Skip to content

egeakici/consumer-complaint-classifier

Repository files navigation

Consumer Complaint Classifier

Binary classification on the CFPB Consumer Complaint Database.
Task: Predict whether a consumer will dispute a company's response (Yes / No) based solely on the complaint narrative.

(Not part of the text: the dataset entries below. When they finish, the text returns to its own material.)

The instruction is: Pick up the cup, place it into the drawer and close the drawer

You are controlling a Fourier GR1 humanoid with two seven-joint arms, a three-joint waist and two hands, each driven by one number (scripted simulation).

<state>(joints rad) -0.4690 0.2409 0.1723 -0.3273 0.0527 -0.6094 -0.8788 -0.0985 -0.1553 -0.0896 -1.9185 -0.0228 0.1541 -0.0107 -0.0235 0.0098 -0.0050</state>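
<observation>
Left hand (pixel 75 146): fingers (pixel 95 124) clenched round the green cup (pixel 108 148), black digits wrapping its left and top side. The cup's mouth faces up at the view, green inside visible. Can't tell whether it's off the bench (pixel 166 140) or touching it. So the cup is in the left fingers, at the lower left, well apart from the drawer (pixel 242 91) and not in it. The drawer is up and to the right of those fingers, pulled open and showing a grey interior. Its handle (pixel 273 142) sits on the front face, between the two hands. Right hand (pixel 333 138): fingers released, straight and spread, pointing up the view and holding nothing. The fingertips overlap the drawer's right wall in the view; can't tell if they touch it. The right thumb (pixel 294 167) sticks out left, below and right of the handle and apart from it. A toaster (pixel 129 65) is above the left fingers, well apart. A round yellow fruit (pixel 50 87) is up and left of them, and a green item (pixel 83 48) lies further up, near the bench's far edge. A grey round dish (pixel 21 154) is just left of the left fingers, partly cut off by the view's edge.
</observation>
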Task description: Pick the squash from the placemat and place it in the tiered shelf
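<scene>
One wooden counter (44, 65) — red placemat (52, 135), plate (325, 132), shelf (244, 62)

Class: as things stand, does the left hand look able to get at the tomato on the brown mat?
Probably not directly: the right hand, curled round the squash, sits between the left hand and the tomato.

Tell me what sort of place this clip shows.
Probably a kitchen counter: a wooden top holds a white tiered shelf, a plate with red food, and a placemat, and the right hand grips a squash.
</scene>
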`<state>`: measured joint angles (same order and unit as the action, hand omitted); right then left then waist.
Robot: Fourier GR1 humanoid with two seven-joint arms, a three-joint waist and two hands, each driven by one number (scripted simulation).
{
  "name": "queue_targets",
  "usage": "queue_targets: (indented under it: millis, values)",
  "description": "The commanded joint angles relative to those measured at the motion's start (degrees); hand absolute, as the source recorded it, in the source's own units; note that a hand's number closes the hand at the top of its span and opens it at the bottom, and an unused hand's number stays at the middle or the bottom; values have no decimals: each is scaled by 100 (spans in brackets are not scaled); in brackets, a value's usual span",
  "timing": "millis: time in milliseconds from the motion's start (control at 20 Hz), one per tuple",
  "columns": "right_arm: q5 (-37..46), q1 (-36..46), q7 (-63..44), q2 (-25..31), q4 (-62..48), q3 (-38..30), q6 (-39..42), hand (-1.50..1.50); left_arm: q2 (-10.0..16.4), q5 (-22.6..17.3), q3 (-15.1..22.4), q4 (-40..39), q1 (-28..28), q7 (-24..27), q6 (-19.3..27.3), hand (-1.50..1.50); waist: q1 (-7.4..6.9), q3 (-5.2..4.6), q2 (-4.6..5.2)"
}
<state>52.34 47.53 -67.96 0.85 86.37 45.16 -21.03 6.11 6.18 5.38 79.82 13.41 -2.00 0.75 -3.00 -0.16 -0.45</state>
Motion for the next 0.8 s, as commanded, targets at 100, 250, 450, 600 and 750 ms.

Both models — Complement Naive Bayes and Logistic Regression — are implemented from scratch without scikit-learn.


Table of Contents

  1. Dataset
  2. Project Structure
  3. Pipeline
  4. Preprocessing
  5. Feature Extraction
  6. Models
  7. Results
  8. API
  9. Setup

1. Dataset

Source: CFPB Consumer Complaint Database

The raw dataset is approximately 8 GB and contains ~18 columns. This project uses two:

Column Role
Consumer complaint narrative Input feature (X)
Consumer disputed? Target label (y)

The Consumer disputed? field is only populated for complaints filed between 2012–2017. Outside this window the column is empty and those rows are discarded.

Class imbalance: The raw data is heavily skewed — roughly 78% No and 22% Yes. Random undersampling is applied to produce a balanced 50/50 split before any modeling.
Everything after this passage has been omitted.